酸素が多い環境の中では、芽胞と呼ばれる厚い皮膜 を形成して生存しようとします。
土壌や海、湖などの自然界に広く存在している細菌です。
ボツリヌス菌の種類には、A型.B型.C型(Cα型.Cβ型).D型.E型.F型などがあります。
この中で、中毒を起こすのは、主にA型、B型、E型などです。
いずれのタイプとも、筋肉の収縮を指示する神経伝達物質であるアセチルコリン(神経細胞から筋繊維に向かって放出される)の 放出を阻害し、結果として筋肉の弛緩を引き起こします。

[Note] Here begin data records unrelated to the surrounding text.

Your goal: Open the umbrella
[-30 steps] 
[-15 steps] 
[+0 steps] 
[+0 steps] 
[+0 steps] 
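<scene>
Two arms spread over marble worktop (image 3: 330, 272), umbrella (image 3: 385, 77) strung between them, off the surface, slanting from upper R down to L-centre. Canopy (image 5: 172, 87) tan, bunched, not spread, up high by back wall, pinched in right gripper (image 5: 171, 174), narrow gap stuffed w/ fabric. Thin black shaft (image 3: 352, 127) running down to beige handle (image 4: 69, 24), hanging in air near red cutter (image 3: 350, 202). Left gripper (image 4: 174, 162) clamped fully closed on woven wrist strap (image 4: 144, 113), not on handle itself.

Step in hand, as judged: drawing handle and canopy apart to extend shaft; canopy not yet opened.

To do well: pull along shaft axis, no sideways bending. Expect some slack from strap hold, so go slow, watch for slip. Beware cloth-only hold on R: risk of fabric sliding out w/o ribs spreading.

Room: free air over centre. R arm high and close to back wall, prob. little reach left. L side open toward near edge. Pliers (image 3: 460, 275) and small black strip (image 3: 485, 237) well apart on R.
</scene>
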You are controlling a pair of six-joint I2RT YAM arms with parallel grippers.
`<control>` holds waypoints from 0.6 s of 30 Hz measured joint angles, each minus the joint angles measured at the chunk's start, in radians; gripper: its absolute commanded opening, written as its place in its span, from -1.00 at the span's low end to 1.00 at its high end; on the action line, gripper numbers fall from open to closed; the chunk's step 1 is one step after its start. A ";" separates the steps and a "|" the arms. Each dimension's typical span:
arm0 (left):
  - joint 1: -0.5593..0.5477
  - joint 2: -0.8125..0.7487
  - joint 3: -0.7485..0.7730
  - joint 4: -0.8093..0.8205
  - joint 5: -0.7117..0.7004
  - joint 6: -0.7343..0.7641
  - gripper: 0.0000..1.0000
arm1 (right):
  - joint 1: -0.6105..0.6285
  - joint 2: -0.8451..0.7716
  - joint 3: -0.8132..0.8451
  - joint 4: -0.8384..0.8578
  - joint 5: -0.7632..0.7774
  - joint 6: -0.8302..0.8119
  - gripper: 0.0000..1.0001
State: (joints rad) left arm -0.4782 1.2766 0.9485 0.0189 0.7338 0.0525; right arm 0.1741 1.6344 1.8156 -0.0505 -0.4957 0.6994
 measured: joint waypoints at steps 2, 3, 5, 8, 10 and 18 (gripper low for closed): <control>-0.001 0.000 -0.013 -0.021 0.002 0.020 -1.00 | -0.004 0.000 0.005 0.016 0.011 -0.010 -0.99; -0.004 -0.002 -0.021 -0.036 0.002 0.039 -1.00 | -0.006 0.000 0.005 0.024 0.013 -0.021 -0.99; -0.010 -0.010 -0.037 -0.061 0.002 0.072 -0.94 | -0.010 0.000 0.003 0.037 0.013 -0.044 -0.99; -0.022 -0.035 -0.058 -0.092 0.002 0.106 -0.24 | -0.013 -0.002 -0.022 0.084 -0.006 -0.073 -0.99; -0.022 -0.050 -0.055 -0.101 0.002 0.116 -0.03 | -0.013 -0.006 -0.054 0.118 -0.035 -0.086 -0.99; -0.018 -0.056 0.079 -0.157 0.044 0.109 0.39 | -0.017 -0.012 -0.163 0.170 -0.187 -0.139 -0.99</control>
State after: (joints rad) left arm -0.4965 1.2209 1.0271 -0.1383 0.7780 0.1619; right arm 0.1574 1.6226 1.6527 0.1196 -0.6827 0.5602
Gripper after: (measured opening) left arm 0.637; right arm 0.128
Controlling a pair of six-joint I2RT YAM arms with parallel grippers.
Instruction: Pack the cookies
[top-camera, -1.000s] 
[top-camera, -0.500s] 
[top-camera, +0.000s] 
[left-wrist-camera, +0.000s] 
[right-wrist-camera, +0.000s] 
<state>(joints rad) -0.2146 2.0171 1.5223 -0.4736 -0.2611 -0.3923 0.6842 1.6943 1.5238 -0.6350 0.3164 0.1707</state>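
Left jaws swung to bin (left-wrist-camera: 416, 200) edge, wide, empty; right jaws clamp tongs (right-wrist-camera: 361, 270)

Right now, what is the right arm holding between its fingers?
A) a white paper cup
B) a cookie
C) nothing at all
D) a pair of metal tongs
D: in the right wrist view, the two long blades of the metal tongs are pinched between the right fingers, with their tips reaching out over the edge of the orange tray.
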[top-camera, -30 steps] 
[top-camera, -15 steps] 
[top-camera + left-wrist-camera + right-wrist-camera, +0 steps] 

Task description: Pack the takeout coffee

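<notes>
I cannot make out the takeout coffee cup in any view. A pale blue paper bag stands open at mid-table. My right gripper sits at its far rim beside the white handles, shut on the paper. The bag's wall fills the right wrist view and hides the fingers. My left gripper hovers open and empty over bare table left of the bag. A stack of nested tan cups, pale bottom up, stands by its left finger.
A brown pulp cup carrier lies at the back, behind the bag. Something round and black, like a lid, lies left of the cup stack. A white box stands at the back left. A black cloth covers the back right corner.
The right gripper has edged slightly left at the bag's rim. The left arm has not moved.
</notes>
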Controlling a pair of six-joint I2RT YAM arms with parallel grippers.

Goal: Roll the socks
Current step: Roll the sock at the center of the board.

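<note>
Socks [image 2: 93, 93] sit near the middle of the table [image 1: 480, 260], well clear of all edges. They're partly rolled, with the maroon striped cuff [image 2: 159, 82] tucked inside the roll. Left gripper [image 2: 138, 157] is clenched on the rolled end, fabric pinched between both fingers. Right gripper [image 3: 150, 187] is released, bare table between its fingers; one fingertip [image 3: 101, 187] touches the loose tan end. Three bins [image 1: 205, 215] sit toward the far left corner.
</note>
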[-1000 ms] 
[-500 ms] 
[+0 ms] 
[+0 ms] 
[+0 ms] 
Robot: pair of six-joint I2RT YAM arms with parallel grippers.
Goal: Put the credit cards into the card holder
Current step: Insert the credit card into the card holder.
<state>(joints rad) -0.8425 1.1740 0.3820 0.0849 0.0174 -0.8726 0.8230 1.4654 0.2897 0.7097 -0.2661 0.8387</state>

ボツリヌスの毒素は、脳の中枢神経 までは影響を及ぼさず局所的な弛緩作用にとどまっています。
ボツリヌス(botsulinus)は、言葉は、腸詰ソーセージを意味するラテン語botsulusに由来しています。
ドイツなどヨーロッパで、腸詰ソーセージによる食中毒が時折起こったことから、19世紀後半につけられました。
ボツリヌス菌は、酸素の薄い条件の下で毒素を発生します。
すなわち缶詰、真空パック、瓶詰、ソーセージ、燻製など、空気が遮断された環境で毒素を発生します。
ただし、熱に弱く、80℃30分あるいは、100℃10分以内の加熱で不活化されます。
しかし、中には、120℃4分の加熱に耐えられるものもあるようです。